En cette période troublée par la pandémie de coronavirus SARS-CoV-2, la plupart des manifestations sportives ont été annulées ou reportées. Les échecs n'ont pas fait exception. Le tournoi des candidats semblait avoir échappé au confinement mondial mais les organisateurs russes ont du capituler à mi-parcours à la suite de la fermeture des frontières et l'annulation des transports aériens. La nécessité de rester à demeure a vu l'émergence de tournois en ligne réunissant des centaines d'amateurs et de professionnels à l'instar du championnat de France de blitz. L'élite mondiale a bénéficié de l'organisation de tournois richement dotés permettant à l'aristocratie de notre sport d'assurer le spectacle sur la toile. Je viens d'écrire les mots "sport" et "spectacle" dans la même phrase. Cette dualité est au coeur de cet article.

Commençons par un peu de terminologie. Au basket, sport immensément populaire aux Etats-Unis, le "clutch player" est le joueur décisif, celui qui surmonte la pression du résultat et marque dans les dernières secondes du match (le "clutch time").

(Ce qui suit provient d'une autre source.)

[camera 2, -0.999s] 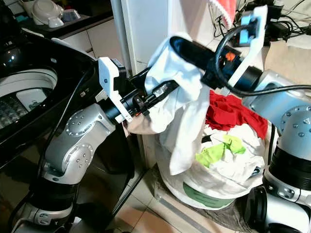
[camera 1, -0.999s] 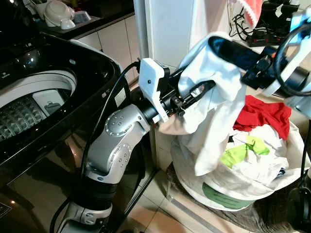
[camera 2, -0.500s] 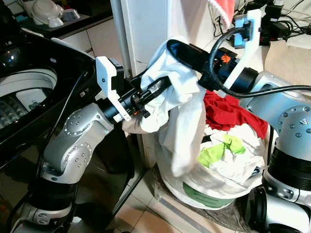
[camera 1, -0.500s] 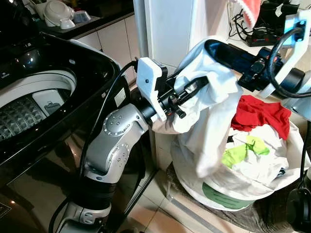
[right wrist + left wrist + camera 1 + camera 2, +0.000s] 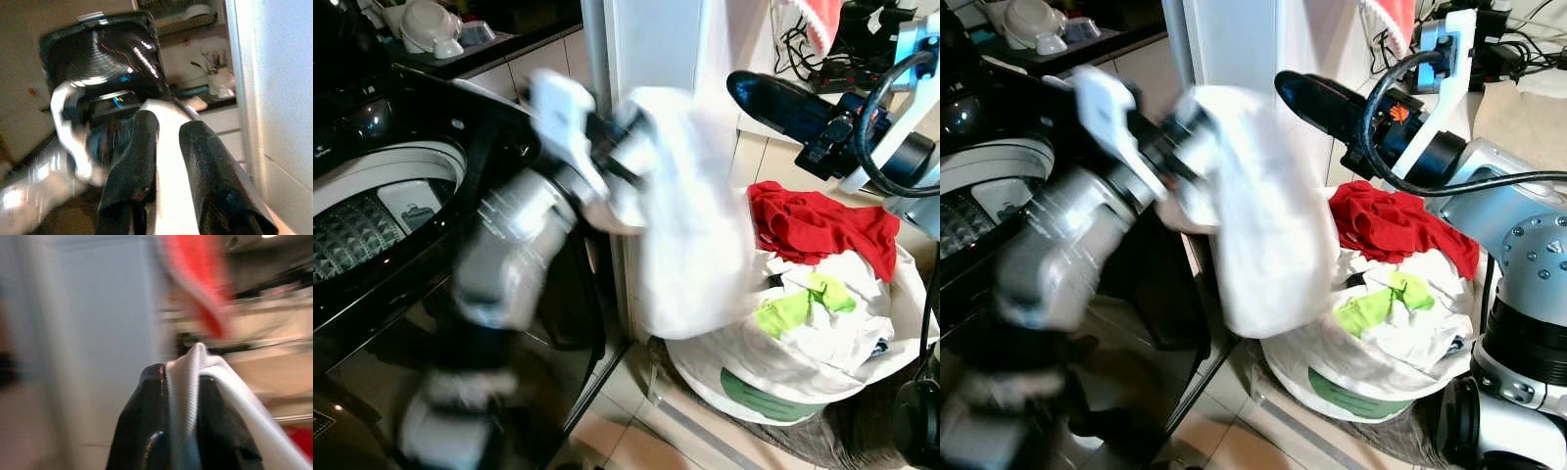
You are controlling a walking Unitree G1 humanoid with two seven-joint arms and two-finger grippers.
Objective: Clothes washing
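One white cloth (image 5: pixel 690 215) I've got clenched in L gripper (image 5: pixel 181 382), hanging just left of basket (image 5: pixel 754 387); R gripper (image 5: pixel 754 90) above basket, fingers apart w/ nothing gripped.

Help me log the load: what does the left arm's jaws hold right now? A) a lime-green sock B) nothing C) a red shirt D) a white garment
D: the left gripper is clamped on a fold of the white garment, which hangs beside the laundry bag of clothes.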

Focalisons nous maintenant sur le tournoi en ligne "Clutch Chess International" organisé par le Saint-Louis Chess Club, haut lieu des échecs outre-atlantique. Ce tournoi à élimination directe consiste en une succession de matchs de 12 parties rapides. La singularité du système qui justifie le qualificatif "clutch" est le poids supérieur donné au résultat de certaines parties. Ainsi, les parties 5 et 6 apportent 2 points au vainqueur, les parties 11 et 12 apportent 3 points. En cas d'égalité, les victoires à l'issue de ces parties particulières départagent les joueurs. Par ce système, les organisateurs ont tenté de recréer aux échecs le suspense du "clutch time" de la NBA, ces dernières secondes décisives, lorsqu'un panier improbable à 3 points permet d'inverser le score du match et soulever l'enthousiasme des foules.

Examinons maintenant, le déroulement du match de demi-finale entre le champion du monde Magnus Carlsen et Levon Aronian. Après 10 parties, le Norvégien surclasse son adversaire en gagnant 5 parties et en annulant 5. Un score écrasant à ce niveau de jeu. Le système adopté permet toutefois à l'Arménien d'éliminer son redoutable adversaire s'il gagne les deux dernières parties. Ces ultimes parties se sont achevées pacifiquement par le partage du point assurant la qualification logique de Carlsen pour la finale.

Mais, quelle aurait été la signification sportive d'une qualification d'Aronian sur le score de 2 victoires, 5 défaites et 5 nulles ?

L'analogie avec le basket est erronée. S'il est vrai qu'une équipe peut gagner le match en marquant moins de paniers que l'équipe adverse du fait de leurs  valeurs différenciées (1, 2 ou 3 points), la précision du joueur lors du lancer au delà de 6m75 mérite un bonus qui récompense l'audace et la prise de responsabilité vis-à-vis des partenaires. Or, rien ne différencie les dernières parties d'un match d'échecs des parties précédentes. Pour mériter un bonus, le joueur distancé au score aurait pu jouer un va-tout, c'est à dire accepter une véritable prise de risque. Les organisateurs auraient pu imposer un déficit matériel, un temps de réflexion réduit, un handicap physique (jouer à l'aveugle) ou un risque de perte financière. S'il s'agit de dénaturer le sport en spectacle, les solutions ne manquent pas mais un peu d'imagination s'impose pour assurer un semblant de vérité sportive.